Last time I was training for NYC Marathon, I was training to run a sub 2 half which I ended up doing. I still remember pushing during the race. I remember feeling confident in my training. I vividly remember the last push to the finish line and so much about the day. That was where I was then. I recently found a slip of paper with paces that I used for a training run and it struck me how different my running is now. How much has changed in such a short time and how long it has taken me to realize different isn’t bad, just different.

I also know that there are so many that have Hypoparathyroidism that would love to run the paces that I am running. That would love to be healthy enough to even run let alone train for a Half Marathon. No I am not where I used to be, but I am still able to do so much and should appreciate it for what it is not what it used to be….. not what I want it to be…… not for what I think it should be…… for what it is.

When you take pace off the table and just listen to your body, you might actually surprise yourself. Yesterday I went for a 4 mile treadmill run. Although my treadmill and my Garmin have differing average paces, I felt good with the pace. This run was just right for where I am now. It was hard, but it was also doable. It is where I should realistically be and it where I should be running. Dreams are necessary and worth striving for but living in reality is necessary too.

Time to lay it out there.

Time to be proud of where I am because I should be proud of it

Start Strong to Finish Strong

I am going to run a Half Marathon.

I am going to run the NYC NYRR Half Marathon.

Of course, i will be running it in my town and not the streets of NYC. I am running another virtual race. It is what I do now. It is what we all do now. Ok, not all but I need to train for something. I need motivation. I need something. And while virtual races do not have the pull as in person, this time it is going to be different…… I hope.

I have a novel approach to this half marathon. One that I haven’t done with any of my “recent” events. I haven’t used this approach in years. Here we go………… I want to go into this race the old fashioned way. I want to go into it confidently. I want to go into it ready. Most of all……….

I want to go into it trained.

Now this is not to say that I didn’t train for previous events. You know back in the day when there were in person events. I did. I did……… Right up until I didn’t.

I stopped trying. I stopped pushing. I did the bare minimum that I needed to do to get me to the finish line. Maybe even less than the bare minimum too.
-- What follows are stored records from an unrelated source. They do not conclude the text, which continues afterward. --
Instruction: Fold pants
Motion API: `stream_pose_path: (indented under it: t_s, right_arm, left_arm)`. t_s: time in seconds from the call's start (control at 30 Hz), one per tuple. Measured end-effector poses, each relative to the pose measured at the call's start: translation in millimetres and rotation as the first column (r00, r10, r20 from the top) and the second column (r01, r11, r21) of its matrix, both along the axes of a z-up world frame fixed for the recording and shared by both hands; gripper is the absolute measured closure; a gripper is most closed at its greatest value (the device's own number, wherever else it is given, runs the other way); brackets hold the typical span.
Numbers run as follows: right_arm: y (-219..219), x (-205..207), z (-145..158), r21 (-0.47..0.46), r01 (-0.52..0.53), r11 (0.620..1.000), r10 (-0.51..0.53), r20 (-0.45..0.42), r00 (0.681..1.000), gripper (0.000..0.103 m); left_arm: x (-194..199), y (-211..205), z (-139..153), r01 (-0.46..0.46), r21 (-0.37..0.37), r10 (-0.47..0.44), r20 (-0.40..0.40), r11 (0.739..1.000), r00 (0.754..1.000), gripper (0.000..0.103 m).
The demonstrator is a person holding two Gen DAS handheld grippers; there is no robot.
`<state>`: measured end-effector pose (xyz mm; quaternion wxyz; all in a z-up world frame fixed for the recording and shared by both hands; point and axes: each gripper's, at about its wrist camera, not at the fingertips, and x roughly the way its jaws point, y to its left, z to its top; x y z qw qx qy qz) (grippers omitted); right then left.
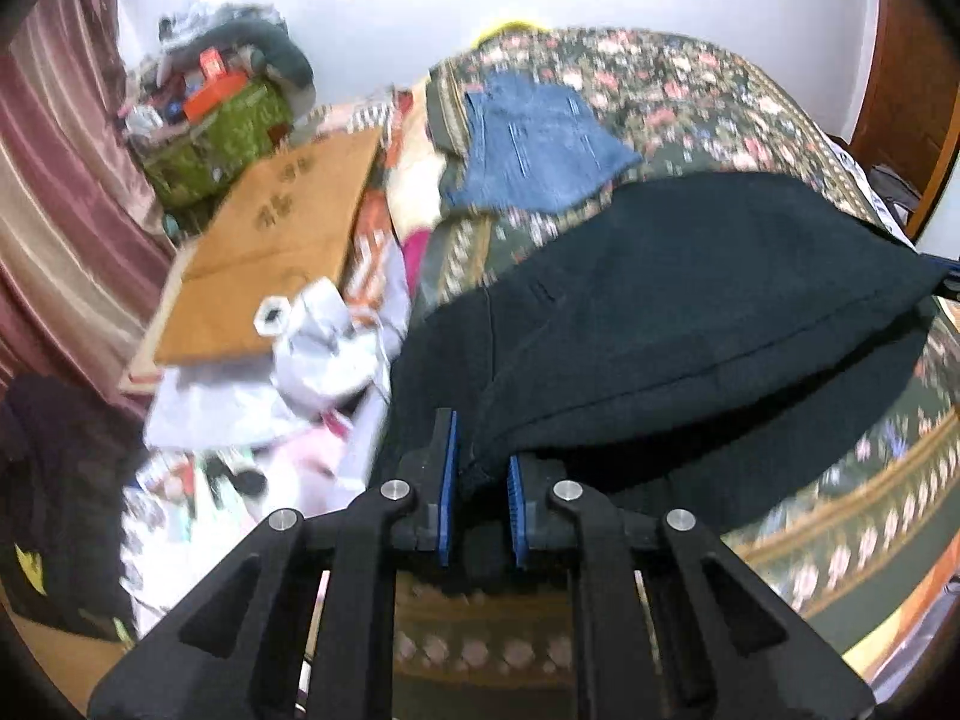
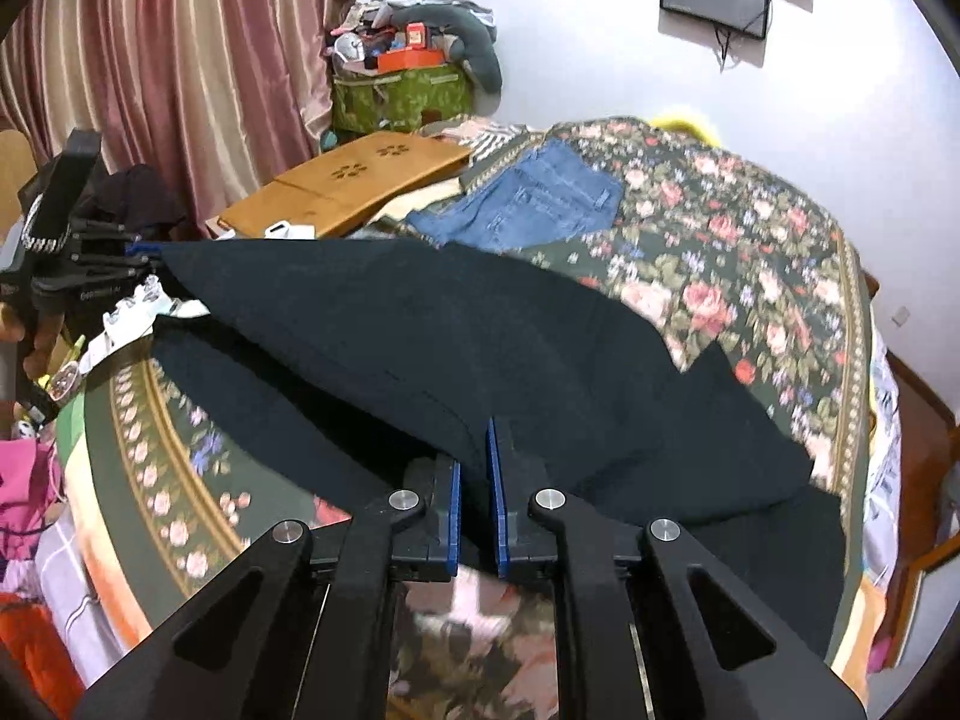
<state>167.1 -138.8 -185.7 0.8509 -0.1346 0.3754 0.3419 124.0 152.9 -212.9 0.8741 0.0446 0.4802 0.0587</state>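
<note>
Black pants point(image 1: 690, 300) hang lifted over the floral bedspread point(image 1: 690, 84), stretched between both grippers. My left gripper point(image 1: 480, 450) is shut on one corner of the pants' edge. My right gripper point(image 2: 474, 456) is shut on the other corner of the black pants point(image 2: 450, 330); the rest of the fabric drapes down onto the bedspread point(image 2: 750, 252). The left gripper also shows in the right wrist view point(image 2: 144, 252) at the far left, pinching the pants. The right gripper's blue tip shows at the right edge of the left wrist view point(image 1: 951, 276).
Folded blue jeans point(image 1: 540, 144) lie farther back on the bed, also in the right wrist view point(image 2: 534, 198). A wooden lap table point(image 2: 354, 186) and cluttered clothes sit left of the bed. A green bag point(image 2: 396, 96) stands by the curtain point(image 2: 180, 60). A wooden bed frame point(image 2: 924, 420) runs at right.
</note>
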Motion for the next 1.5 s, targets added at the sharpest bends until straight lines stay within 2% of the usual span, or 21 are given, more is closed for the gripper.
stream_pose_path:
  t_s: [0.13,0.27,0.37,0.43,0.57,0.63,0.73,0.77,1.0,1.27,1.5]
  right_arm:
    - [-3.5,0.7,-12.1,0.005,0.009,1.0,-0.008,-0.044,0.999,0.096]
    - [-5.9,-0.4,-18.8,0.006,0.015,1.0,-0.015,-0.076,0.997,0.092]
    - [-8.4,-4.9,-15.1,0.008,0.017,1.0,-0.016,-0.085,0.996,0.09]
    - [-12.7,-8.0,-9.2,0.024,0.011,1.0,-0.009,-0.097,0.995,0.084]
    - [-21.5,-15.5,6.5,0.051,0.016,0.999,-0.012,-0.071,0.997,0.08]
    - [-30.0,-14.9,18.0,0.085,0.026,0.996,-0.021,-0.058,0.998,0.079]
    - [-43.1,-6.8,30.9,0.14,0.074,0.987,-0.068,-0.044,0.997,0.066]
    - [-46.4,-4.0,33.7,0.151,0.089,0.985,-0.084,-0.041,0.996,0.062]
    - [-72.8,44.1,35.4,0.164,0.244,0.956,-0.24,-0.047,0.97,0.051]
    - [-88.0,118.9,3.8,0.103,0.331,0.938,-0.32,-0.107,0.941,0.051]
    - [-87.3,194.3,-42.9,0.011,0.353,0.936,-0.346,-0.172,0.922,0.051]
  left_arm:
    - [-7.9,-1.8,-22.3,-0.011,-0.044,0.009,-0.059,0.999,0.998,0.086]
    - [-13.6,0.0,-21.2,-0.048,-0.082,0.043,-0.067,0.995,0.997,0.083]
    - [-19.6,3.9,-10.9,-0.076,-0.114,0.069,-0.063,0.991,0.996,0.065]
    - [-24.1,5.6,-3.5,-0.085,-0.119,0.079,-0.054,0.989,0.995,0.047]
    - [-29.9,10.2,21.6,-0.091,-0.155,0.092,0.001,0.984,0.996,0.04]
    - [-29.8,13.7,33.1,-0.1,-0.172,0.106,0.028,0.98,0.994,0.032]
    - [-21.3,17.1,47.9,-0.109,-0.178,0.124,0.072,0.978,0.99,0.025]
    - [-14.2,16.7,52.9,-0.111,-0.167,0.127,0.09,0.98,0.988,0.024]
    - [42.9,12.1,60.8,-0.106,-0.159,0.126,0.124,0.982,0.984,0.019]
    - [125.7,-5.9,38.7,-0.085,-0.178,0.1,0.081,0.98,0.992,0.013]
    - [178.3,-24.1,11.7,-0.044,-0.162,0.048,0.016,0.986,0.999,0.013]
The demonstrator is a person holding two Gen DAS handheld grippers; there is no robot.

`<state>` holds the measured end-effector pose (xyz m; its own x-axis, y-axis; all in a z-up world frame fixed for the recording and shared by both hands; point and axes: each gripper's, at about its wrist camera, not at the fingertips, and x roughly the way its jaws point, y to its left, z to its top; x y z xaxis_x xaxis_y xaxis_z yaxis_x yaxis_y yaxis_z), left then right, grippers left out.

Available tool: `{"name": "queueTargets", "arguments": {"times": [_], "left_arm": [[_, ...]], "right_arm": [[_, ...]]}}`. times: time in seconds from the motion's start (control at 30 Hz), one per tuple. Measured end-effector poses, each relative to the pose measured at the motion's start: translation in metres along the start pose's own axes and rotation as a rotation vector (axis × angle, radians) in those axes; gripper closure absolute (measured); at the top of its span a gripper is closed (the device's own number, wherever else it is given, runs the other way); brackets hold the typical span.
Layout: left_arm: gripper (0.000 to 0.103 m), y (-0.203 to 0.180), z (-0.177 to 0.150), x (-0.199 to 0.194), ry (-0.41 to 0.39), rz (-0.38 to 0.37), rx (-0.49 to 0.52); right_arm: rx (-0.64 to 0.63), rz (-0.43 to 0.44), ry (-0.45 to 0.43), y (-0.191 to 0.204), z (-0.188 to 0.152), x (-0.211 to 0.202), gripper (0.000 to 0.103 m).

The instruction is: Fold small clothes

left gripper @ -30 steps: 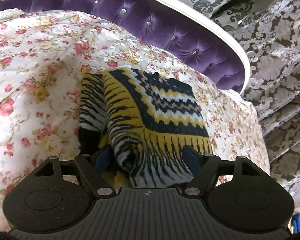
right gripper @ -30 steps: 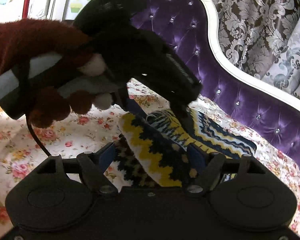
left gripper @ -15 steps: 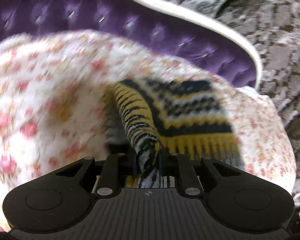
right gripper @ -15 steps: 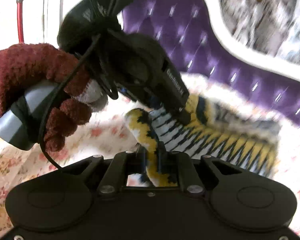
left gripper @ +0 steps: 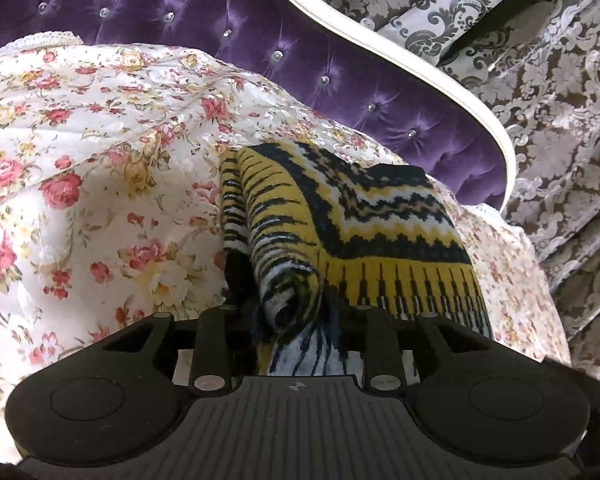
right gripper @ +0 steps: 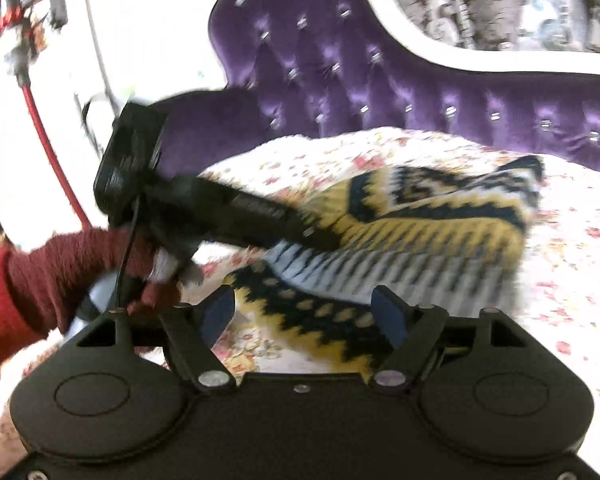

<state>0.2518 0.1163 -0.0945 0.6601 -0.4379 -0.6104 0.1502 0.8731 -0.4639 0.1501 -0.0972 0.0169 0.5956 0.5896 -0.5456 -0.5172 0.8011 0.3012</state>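
A small knitted garment point(left gripper: 352, 216) in yellow, navy and white zigzag bands lies on the floral bed cover point(left gripper: 100, 160). My left gripper point(left gripper: 296, 312) is shut on a bunched fold at its near edge. In the right wrist view the garment point(right gripper: 420, 220) is spread flat to the right. My right gripper point(right gripper: 304, 312) is open, its blue-padded fingers point(right gripper: 384, 312) on either side of the garment's near corner. The left gripper body point(right gripper: 220, 208), held by a hand in a dark red glove point(right gripper: 60, 268), reaches onto the garment from the left.
A purple tufted headboard point(left gripper: 260, 40) with a white rim point(left gripper: 440, 76) runs behind the bed. Grey damask curtains point(left gripper: 560, 120) hang at the right. A red cable point(right gripper: 48, 140) hangs at the far left in the right wrist view.
My right gripper has let go of the garment's corner and opened. My left gripper stays shut on its fold. The garment now lies flatter and more spread to the right.
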Motion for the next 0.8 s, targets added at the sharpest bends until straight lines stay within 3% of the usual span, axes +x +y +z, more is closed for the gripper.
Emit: {"name": "queueTargets", "arguments": {"times": [0.1, 0.27, 0.4, 0.5, 0.7, 0.8], "left_arm": [[0.073, 0.002, -0.002, -0.001, -0.007, -0.005, -0.009], [0.072, 0.003, -0.008, -0.001, -0.027, -0.009, -0.022], [0.072, 0.003, -0.009, -0.002, -0.032, -0.008, -0.033], [0.068, 0.002, -0.009, -0.002, -0.031, -0.008, -0.029], [0.067, -0.006, -0.008, 0.000, -0.026, 0.014, 0.002], [0.057, -0.006, -0.008, -0.004, -0.015, 0.001, -0.013]], "right_arm": [[0.044, -0.032, -0.057, -0.020, 0.011, -0.013, 0.022], [0.086, -0.024, -0.093, -0.050, 0.044, 0.009, 0.022], [0.134, -0.048, -0.046, -0.073, 0.047, 0.039, 0.022], [0.172, -0.083, 0.050, -0.091, 0.032, 0.065, 0.023], [0.051, -0.136, 0.093, -0.073, 0.032, 0.065, 0.022], [0.095, -0.107, 0.071, -0.079, 0.034, 0.055, 0.022]]}}
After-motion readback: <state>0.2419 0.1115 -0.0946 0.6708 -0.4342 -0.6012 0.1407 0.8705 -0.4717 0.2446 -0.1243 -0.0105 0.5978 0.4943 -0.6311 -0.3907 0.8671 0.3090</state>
Now I want to get to the finish line not with a struggle. Not with and excuse. Not with baggage. I want to go back to the days of feeling confident in my training. Feeling confident in my ablilities. Knowing that I am ready to tackle the miles before me. In order to trust the training, there must be actual training.

I want to go back to the mantra….

FINISH STRONG!

Some where along the line I forgot that in order to finish strong, you must also start strong. And so it begins….

8 Weeks and here we go…. Starting strong to finish strong.

In the Eye of the Beholder

I’ve been hard on myself. I’ve been easy on myself. I’ve been in between the two.

I’ve been proud. I’ve been embarrassed. I’ve been in between the two.

I’ve pushed. I’ve pulled back. I’ve been in between the two.

I’ve been fearless. I’ve been full of fear. I’ve been everything in between.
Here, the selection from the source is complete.